◆ **WORK TO COMPLETE**:
I need the lines below from the one with "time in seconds" down to the one with "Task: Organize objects" reproduced exactly, both ends included, and nothing else.

◆ **MATERIAL FOR THIS TASK**:
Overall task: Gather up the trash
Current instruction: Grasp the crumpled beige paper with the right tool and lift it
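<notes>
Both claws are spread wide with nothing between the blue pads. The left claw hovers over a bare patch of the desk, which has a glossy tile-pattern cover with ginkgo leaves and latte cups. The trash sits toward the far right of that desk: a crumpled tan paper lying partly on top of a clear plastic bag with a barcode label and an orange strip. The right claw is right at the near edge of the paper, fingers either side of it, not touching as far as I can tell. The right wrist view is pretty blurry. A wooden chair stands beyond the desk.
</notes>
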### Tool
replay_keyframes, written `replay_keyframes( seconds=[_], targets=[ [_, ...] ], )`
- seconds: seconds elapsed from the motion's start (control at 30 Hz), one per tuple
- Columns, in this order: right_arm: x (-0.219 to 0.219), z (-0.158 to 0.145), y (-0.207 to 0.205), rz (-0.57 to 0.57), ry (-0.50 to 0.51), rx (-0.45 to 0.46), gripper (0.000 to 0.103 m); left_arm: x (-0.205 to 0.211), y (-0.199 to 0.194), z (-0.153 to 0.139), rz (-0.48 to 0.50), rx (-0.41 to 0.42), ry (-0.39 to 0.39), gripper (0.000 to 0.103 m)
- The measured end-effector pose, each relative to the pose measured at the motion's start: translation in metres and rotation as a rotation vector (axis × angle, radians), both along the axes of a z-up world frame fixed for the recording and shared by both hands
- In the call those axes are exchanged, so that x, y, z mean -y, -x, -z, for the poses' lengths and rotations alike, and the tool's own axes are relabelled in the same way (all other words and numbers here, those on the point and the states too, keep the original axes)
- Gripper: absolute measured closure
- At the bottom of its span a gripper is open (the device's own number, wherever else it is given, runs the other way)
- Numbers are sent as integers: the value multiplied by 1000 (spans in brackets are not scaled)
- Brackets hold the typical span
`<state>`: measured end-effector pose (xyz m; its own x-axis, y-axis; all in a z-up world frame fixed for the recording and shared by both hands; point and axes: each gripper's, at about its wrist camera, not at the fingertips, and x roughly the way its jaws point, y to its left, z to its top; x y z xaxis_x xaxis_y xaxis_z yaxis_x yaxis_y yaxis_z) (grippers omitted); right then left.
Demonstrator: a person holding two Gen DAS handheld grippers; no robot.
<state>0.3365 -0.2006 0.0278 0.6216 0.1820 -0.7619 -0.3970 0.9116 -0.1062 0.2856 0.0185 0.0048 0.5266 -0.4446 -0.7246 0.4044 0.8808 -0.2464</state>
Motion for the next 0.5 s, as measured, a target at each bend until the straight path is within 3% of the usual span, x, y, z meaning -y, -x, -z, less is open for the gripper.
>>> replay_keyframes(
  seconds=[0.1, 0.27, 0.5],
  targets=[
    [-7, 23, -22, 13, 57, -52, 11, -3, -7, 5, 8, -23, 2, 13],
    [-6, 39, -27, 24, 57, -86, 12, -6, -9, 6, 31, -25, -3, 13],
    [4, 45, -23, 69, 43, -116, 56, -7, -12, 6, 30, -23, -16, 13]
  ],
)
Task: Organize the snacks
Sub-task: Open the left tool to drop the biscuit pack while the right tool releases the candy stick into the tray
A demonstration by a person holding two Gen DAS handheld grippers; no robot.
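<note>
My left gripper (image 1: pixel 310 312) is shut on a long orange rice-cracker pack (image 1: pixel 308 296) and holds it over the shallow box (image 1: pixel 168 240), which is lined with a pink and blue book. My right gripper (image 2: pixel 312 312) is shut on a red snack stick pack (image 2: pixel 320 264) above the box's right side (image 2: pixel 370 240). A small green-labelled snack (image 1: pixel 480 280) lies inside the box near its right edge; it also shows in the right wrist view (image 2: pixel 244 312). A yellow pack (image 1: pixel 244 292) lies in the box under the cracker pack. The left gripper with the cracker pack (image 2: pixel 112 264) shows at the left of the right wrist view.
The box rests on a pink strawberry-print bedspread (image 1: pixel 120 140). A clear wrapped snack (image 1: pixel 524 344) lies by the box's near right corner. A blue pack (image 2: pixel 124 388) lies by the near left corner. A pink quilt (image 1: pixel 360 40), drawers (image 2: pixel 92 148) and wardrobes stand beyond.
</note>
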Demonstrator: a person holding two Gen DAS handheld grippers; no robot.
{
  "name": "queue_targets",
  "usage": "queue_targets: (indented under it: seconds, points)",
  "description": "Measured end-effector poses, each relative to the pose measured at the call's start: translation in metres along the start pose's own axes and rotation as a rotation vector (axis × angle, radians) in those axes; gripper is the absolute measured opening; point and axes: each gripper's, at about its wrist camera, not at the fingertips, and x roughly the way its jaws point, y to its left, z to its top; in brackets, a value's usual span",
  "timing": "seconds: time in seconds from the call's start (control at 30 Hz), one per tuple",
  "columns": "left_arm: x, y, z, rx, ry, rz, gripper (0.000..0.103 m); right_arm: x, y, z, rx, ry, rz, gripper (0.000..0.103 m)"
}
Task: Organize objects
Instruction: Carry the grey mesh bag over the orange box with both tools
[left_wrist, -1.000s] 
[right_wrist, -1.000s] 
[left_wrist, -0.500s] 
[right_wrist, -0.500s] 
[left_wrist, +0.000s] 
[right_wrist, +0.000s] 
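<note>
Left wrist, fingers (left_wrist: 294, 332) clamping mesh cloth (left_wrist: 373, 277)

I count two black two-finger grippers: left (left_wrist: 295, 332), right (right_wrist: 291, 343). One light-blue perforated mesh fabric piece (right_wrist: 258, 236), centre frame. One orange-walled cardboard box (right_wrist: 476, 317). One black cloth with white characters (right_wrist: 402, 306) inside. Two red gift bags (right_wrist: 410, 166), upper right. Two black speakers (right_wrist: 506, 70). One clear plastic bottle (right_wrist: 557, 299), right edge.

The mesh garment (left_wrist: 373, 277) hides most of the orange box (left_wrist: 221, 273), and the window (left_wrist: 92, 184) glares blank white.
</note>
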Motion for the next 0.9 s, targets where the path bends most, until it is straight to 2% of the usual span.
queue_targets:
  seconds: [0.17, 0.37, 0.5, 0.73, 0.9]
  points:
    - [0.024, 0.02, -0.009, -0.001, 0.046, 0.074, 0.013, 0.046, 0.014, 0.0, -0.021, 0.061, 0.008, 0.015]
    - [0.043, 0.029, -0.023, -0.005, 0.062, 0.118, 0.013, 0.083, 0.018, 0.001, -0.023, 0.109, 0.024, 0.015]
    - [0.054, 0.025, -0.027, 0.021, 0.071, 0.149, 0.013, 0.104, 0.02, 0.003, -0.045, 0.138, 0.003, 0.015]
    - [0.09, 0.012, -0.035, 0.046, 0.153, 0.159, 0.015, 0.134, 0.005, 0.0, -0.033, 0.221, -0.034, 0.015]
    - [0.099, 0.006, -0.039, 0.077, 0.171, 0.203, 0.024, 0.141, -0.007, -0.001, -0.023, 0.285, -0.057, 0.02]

◆ **WRITTEN RESPONSE**:
  "timing": "seconds: time in seconds from the call's start (control at 30 Hz), one per tuple",
  "columns": "left_arm: x, y, z, rx, ry, rz, gripper (0.000..0.103 m); right_arm: x, y, z, rx, ry, rz, gripper (0.000..0.103 m)"
}
Task: Organize objects

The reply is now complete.